А во время одной из небольших, однако ожесточенных войн, свалившихся на нашу голову несколько лет спустя, ходили слухи про некую немыслимо удачливую по стрельбе и живучести батарею, уже вторую мину кладущую прямехонько на кумпол. Якобы в последних боях за очаровательный городок, когда все сматывали удочки, а противник торжествующе загребал улов, один миномет этой батареи основательно портил торжество. Якобы разъяренный уроном противник, захватив двух находящихся при нем минометчиков, не нашел ничего лучшего, как связать их, привязать третьего, совершенно израненного и заботливо укрытого, - и так, единым комом, бросить в море. Купахомся и изронихом.

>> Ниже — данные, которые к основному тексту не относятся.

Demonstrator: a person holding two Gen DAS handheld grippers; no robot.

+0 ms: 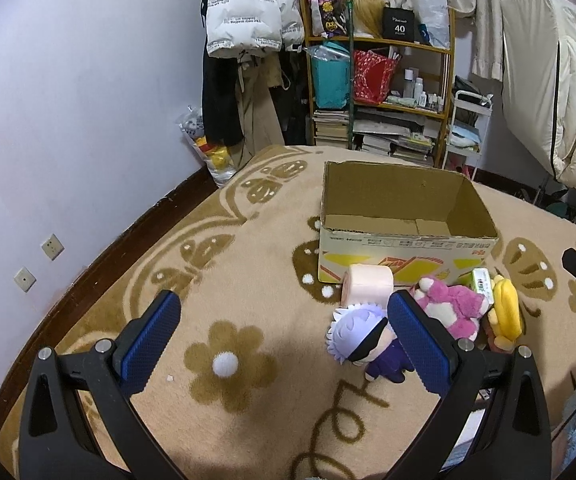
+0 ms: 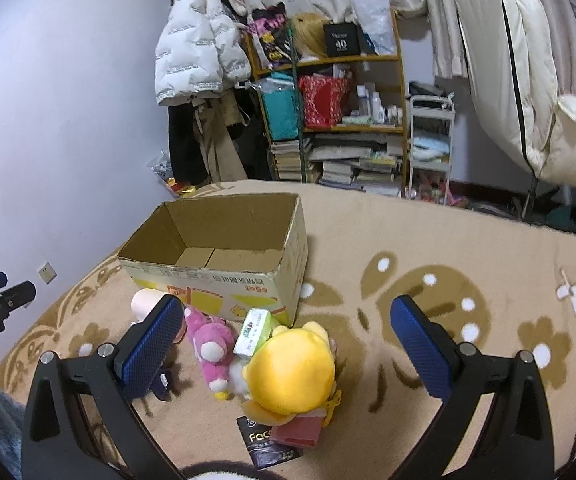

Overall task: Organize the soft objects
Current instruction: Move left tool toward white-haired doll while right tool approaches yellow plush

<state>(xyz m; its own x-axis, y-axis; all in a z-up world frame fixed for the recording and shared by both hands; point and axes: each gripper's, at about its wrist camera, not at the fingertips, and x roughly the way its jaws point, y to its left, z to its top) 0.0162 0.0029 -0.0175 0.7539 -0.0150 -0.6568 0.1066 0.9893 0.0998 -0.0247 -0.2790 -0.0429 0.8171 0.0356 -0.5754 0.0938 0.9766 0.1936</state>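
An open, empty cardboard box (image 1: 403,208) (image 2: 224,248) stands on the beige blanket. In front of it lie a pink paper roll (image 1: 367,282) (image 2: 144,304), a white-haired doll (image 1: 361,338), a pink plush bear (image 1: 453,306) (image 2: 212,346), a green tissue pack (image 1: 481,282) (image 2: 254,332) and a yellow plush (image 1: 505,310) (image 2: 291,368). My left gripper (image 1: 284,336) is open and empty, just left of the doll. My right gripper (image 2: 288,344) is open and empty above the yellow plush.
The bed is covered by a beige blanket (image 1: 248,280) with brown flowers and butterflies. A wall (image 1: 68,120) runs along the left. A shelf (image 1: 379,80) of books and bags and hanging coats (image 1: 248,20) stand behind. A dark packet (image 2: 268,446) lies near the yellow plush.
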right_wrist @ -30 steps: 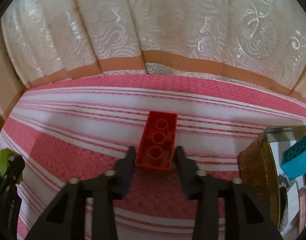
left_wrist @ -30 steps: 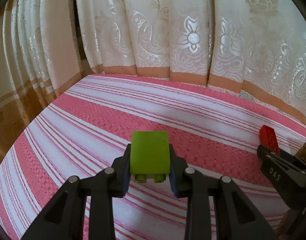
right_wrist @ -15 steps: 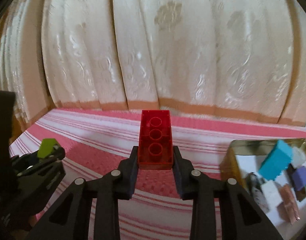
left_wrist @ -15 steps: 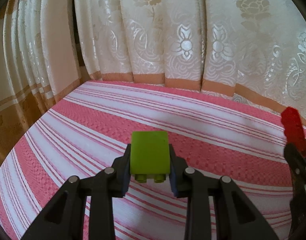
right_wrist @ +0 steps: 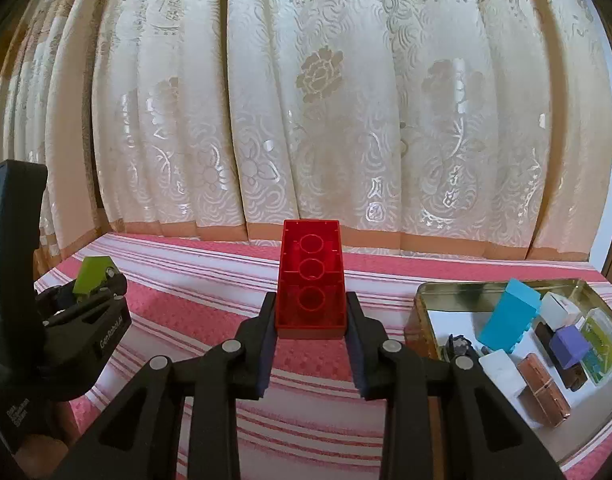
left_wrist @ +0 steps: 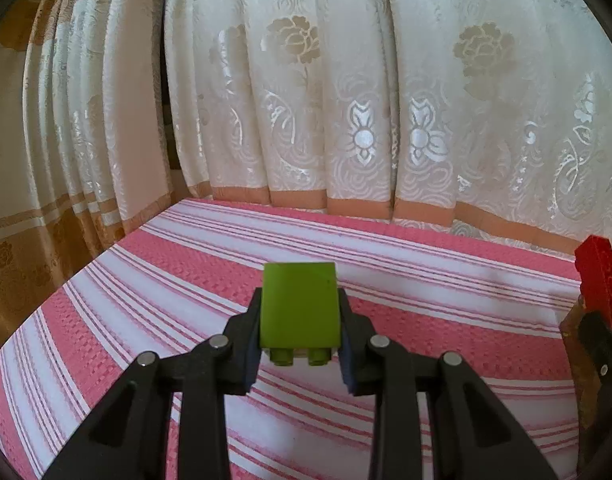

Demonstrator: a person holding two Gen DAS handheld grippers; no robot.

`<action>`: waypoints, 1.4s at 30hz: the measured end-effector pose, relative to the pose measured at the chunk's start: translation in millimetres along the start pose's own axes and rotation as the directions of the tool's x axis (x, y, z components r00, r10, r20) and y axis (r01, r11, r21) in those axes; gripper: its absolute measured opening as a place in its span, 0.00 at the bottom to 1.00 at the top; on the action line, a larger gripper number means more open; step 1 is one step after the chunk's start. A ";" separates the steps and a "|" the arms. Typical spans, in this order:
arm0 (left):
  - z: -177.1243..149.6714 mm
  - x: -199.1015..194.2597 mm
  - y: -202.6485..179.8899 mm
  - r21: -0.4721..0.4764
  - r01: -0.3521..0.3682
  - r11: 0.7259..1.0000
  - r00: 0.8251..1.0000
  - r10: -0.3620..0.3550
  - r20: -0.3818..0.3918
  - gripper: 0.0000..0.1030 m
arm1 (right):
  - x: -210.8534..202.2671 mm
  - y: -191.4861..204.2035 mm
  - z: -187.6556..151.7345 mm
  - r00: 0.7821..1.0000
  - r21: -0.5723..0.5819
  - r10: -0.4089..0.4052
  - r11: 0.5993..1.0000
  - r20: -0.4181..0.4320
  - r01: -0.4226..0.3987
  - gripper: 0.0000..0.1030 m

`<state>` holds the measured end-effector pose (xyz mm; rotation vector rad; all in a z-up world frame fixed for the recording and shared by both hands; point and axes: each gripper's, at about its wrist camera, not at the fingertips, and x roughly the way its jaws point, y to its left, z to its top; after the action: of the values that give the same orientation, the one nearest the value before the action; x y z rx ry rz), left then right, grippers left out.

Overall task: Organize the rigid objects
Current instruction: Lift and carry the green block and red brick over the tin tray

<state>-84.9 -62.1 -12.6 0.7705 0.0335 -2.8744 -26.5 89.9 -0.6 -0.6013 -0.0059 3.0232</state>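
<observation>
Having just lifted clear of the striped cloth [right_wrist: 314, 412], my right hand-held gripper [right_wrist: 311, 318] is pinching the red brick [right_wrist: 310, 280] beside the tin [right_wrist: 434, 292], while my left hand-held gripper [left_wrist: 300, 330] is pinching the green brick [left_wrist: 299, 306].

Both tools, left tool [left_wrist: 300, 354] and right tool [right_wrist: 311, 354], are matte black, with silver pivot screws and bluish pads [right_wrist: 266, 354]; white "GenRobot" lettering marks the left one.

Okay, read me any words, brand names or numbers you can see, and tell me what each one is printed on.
"GenRobot.AI": white lettering on the side of the left claw, seen from the right wrist camera; the last letters are hard to read.
Small white print lower on the same tool's handle: too blurred to read.
Red brick, green brick, tin: no text.
</observation>
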 end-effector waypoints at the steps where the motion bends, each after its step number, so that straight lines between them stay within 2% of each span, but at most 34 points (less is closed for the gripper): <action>1: -0.7 -1.8 0.0 -0.001 0.001 1.000 1.000 -0.001 0.003 0.30 | -0.8 0.4 -0.4 1.000 -0.005 0.000 1.000 0.003 0.000 0.33; 12: -7.4 -18.0 -2.9 0.004 0.005 1.000 0.999 -0.005 0.032 0.30 | -19.7 0.9 -7.0 0.999 -0.058 0.000 0.998 0.046 0.003 0.33; 26: -14.5 -36.0 -8.5 0.002 0.005 1.000 0.999 -0.005 0.050 0.30 | -27.7 -4.2 -11.6 0.999 -0.057 -0.004 0.998 0.048 0.007 0.33; 42: -25.1 -57.2 -26.8 0.006 0.020 1.000 0.998 -0.020 0.057 0.30 | -53.2 -27.9 -18.6 0.998 -0.050 -0.003 0.999 0.064 0.006 0.33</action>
<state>-28.1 -25.3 -6.4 0.6928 0.0268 -2.9152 31.3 114.5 2.9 -0.5076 -0.0868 3.0448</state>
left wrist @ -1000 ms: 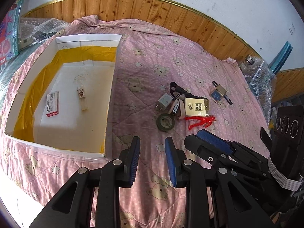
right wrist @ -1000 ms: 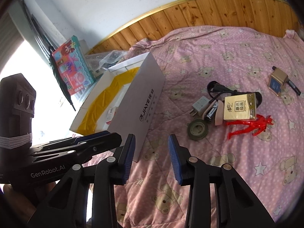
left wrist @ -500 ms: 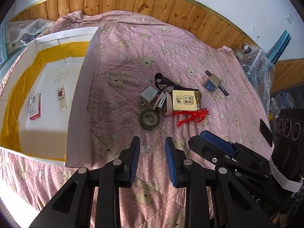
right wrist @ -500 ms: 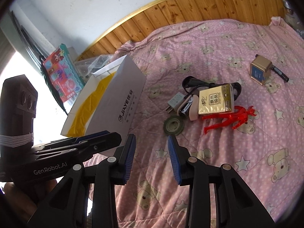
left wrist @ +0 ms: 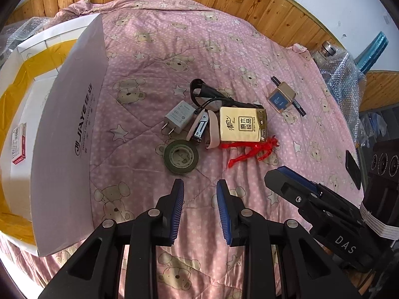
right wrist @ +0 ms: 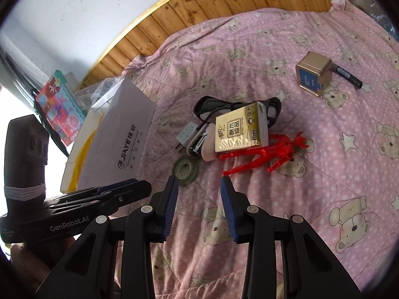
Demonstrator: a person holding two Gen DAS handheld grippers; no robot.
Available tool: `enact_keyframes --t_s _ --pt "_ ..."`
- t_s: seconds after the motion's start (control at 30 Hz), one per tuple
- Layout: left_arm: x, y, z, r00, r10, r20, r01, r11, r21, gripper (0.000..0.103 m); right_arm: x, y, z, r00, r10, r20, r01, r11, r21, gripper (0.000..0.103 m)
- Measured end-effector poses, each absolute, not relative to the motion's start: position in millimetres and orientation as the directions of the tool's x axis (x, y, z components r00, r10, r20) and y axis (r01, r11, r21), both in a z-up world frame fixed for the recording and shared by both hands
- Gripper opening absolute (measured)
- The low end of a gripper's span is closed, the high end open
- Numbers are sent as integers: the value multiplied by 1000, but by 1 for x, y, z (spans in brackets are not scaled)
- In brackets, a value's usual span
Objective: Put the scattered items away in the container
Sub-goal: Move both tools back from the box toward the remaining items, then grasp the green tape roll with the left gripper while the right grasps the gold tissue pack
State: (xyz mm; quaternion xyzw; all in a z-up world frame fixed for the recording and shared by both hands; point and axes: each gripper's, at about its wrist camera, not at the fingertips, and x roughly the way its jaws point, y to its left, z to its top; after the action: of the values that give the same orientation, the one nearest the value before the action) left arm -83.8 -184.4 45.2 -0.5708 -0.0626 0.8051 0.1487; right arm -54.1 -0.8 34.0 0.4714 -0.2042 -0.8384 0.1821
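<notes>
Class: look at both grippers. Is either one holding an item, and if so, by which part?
Nothing is held. The left gripper and the right gripper are both open and empty above the quilt.

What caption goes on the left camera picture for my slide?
Open left tool hovers over a pink quilt by a tape roll, with the white box beside it.

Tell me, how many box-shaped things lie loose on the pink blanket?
2. The tissue pack lies in the middle pile, over the red toy figure. The small gold tin sits apart, beside the black pen.
</notes>
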Motion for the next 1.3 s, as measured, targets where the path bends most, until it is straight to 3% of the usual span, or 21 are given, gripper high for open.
enact_keyframes --t_s 0.43,0.73,0.97,1.3 --pt "-128 -170 -19 -204 331 -921 -116 -943 -313 32 -89 31 -4 -449 -472 -759 16 -853 521 38" --pt "-132 -180 -4 -249 387 -888 -105 -922 -373 32 -108 40 -21 -429 -475 -768 -1 -850 526 38" --pt "-134 -184 -22 -261 308 -915 -74 -951 -299 31 -114 43 -24 -433 -477 -765 -1 -848 530 38" --pt "-128 -199 -22 -275 326 -904 -48 -944 -326 32 -121 45 -19 -450 -473 -758 8 -851 525 41"
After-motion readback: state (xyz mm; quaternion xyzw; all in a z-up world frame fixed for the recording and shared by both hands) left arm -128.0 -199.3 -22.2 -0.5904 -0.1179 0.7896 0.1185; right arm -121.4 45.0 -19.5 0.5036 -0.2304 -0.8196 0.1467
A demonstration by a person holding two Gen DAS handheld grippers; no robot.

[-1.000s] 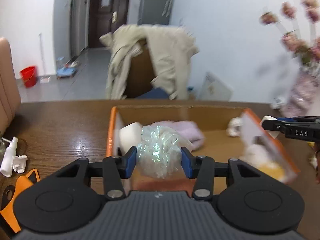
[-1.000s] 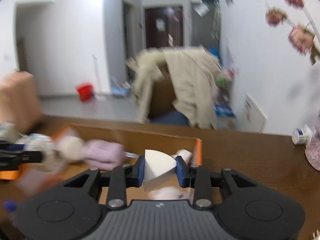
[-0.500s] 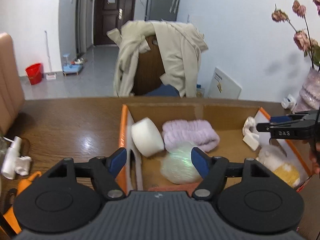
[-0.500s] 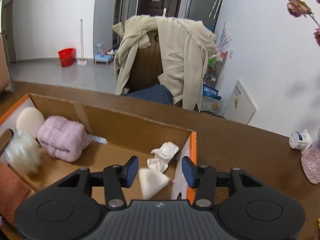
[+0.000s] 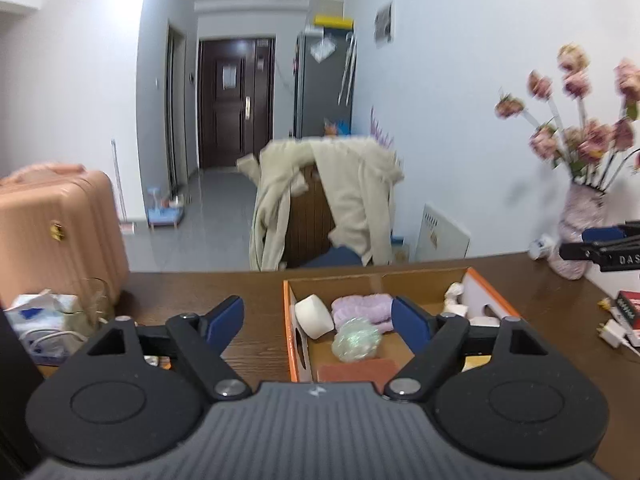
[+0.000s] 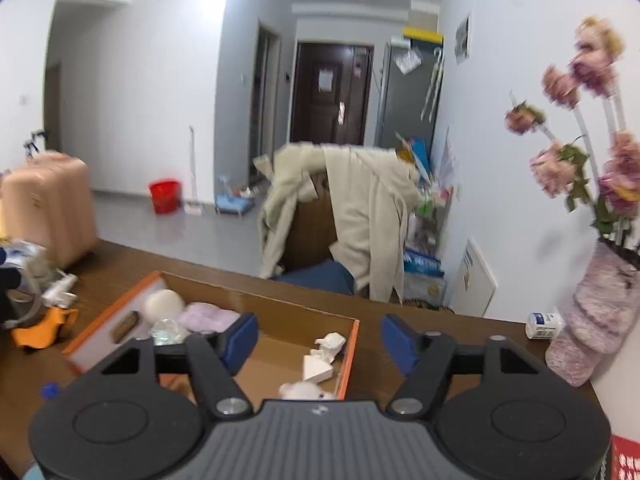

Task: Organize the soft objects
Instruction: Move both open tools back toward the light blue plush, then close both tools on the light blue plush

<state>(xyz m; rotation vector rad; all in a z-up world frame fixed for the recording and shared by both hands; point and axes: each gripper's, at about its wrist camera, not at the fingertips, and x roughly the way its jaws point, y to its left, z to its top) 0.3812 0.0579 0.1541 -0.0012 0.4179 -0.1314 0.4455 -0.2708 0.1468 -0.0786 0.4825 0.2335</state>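
The left gripper (image 5: 318, 322) is seen above the wooden table (image 5: 256, 292), its jaws spread wide and opening, with nothing gripped between them. The right gripper (image 6: 320, 338) is likewise empty, its jaws wide and opening. Inside the orange-edged cardboard box (image 5: 289, 322) are found a white foam roll (image 5: 314, 316), a lilac plush cloth (image 5: 364, 308) and an iridescent mesh puff (image 5: 356, 339), lying just beside one another; a white foam wedge (image 6: 316, 368) and a crumpled tissue (image 6: 330, 344) are lodged near the box's opposite end.
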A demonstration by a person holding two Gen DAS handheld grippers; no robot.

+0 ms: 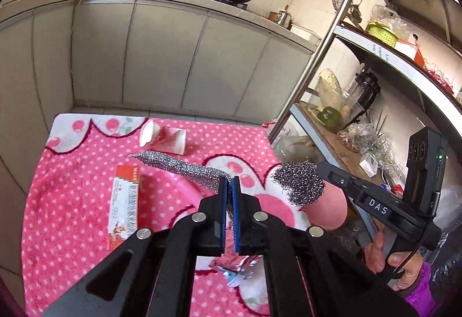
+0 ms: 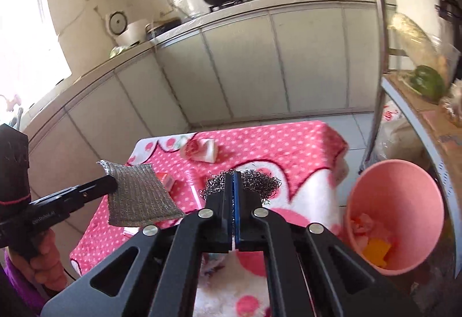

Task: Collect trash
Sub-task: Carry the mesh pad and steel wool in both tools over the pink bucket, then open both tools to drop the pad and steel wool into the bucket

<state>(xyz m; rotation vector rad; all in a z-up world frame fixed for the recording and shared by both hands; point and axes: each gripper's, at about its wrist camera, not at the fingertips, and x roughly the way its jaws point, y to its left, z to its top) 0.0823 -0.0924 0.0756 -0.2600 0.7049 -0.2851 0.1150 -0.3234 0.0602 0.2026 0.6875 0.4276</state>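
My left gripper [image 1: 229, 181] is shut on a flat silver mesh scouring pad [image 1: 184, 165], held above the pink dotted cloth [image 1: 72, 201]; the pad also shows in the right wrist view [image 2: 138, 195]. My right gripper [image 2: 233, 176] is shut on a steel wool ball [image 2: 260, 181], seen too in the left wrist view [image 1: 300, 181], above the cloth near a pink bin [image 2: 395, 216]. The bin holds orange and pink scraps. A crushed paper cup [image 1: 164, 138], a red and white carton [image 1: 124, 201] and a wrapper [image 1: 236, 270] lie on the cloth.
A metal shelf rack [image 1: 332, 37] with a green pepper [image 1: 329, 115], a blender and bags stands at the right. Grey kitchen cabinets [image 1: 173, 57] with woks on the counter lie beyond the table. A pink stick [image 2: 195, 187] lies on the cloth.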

Мы поднялись и хлопнули по карманам - все ли с нами. В тамбуре волчье лязганье буферов передернуло товарищу Нейману рот. Он коротко прорычал.
Крутовщина на вокзале отсутствовала. Она явно еще корчилась в прошлогодних простынях - возможно, не одна, а сомкнувшись с какой-нибудь местной дыропановщиной.
- Убейте их! - мокрым старческим голосом бросил лозунг товарищ Нейман.
- Сразу? - спросил я.
- Нет. Сначала выпьем кофе! - возразил товарищ Нейман.
- Уйдет! - нашел я сомнение.
Энергичным отмахом своей маленькой кисти товарищ Нейман раздавил сомнение. Он чтил свое местное прошлое и пить кофе захотел в какой-то якобы самой подходящей для раннего утра забегаловке.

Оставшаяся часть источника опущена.